Uno de mis recuerdos más remotos de infancia está anclado a Hardy’s, una de las primeras cadenas de hamburguesas que hubo en Medellín. Fuimos a conocerla en familia; mientras mi mamá y mi hermano hacían la fila de pedidos, mi papá y yo buscamos puestos para “cuidar”. Nos sentamos uno frente al otro, me agarró las manos sobre la mesa y dijo: “Mi amor, hoy voy a dejar de fumar porque quiero conocer a tus hijos”. Del “mundo Marlboro” no quedaron ni las cenizas. Y mi padre, que siempre anheló envejecer al lado de mi madre para juntos malcriar nietos, jamás llegó ni a viejo ni a abuelo.
He abrigado mi nostalgia con las páginas que un viejo abuelo le dejó a su nieta: Cartas a Antonia, de Alfredo Molano Bravo. (Mi asombro inicial fue descubrir que mi hija, la nieta de mi papá, tiene la edad de Antonia).
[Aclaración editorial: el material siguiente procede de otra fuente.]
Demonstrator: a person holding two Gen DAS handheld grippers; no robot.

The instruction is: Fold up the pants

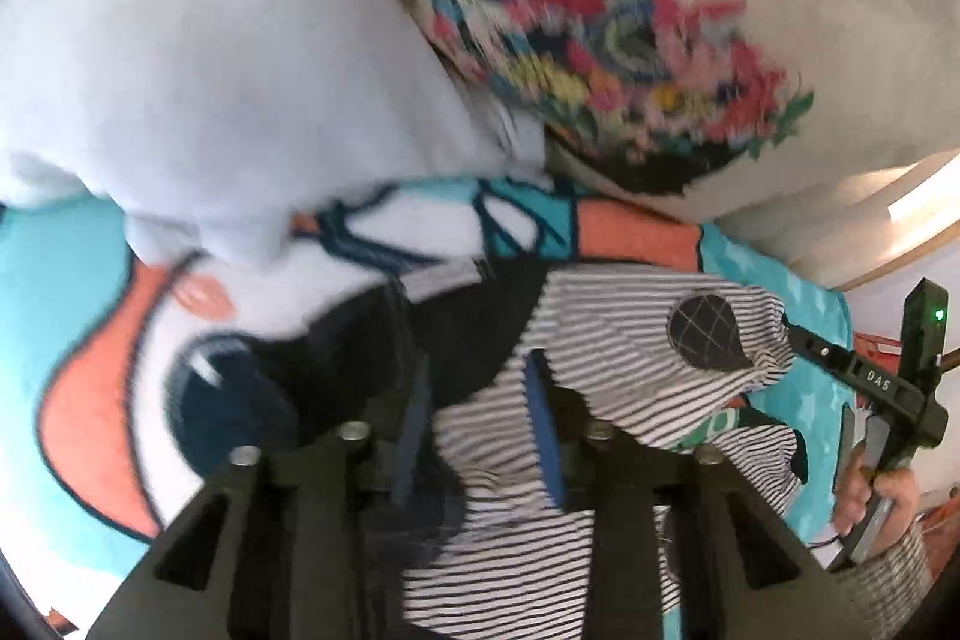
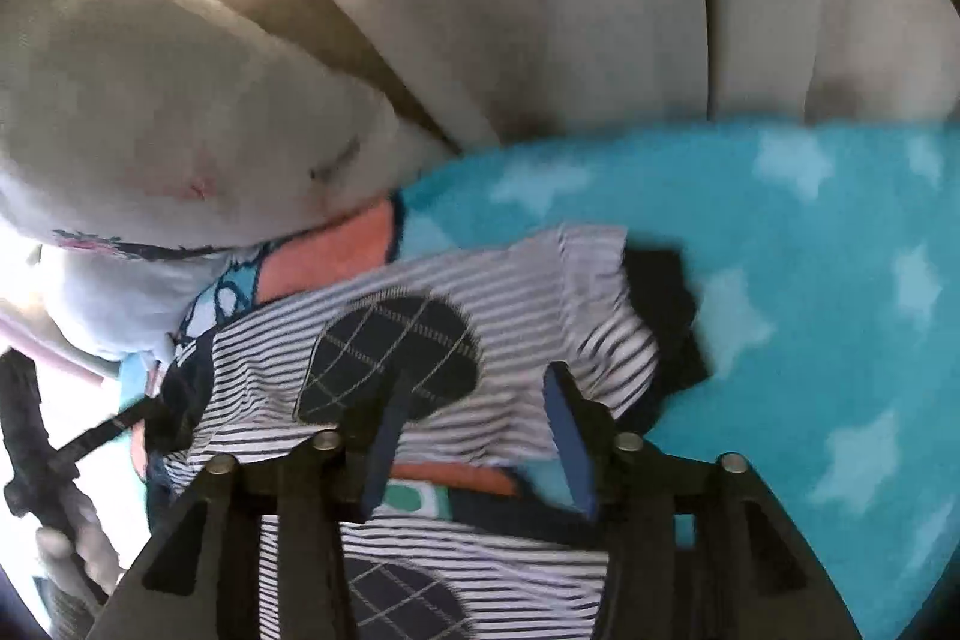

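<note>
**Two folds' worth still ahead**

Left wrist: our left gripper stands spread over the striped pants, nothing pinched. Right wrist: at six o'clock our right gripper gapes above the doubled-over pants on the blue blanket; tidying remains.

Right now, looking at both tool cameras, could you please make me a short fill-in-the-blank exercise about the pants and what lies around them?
1. The pants have thin navy and white ____.
2. Each dark oval patch on the pants is crossed by a ____ of pale stitched lines.
3. The blue blanket under the pants is printed with pale ____.

Missing words: stripes; grid; stars
</note>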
No se trata de una recopilación epistolar dirigida a Antonia Rodríguez Molano, sino de un diario de memorias, lecciones existenciales y crónicas que un abuelo, consciente del paso de su enfermedad y de su propio tiempo, escribe y recupera para el amor de su vida: “Escríbeme una cartica”, “necesito tu voz”, “te buscaré un vestido de florecitas”. Lejos de un testamento, es un remanso para sobrevivir a la ausencia física. El abuelo escribe para permanecer en la nieta.
Su cuna en El Líbano, su relación con los animales y la tierra; sus viajes de Caquetá a la Guajira, La Habana, Nueva York, Barcelona, Pisa o París; las lógicas del despojo en Colombia, las cicatrices de la cordillera, el río, el páramo y el manglar. La revolución que él y la abuela de Antonia estudiaron pero no alcanzaron. Los pucheros que convertían al abuelo en niño: “Anoche no quisiste hablar conmigo porque tu mamá no quiso dejarte chatear con una amiga. Sentí que no me querías”. Los libros que le angustiaba no haber leído antes de morir.
Entre las Cartas a Antonia, brilla el agradecimiento que la nieta le escribe al Ministro de Salud por acompañar la enfermedad de su abuelo (26/06/2019): “Mi abuelo [...] me ha enseñado la realidad de la vida y me ha dado las fuerzas para vivirla, hemos cumplido sueños juntos y los seguiremos cumpliendo, hemos visto miles de amaneceres y nos hemos dormido en cientos de anocheceres”.
En otro momento de mi vida hubiera leído esta obra desde la historia colectiva, personajes y parajes andinos a través de la mirada y la prosa de Molano; pero preferí quedarme en la escritura íntima de un abuelo libre (¡como pocos lo han sido, menos aún durante esta cuarentena!), solo subyugado por “Anton”.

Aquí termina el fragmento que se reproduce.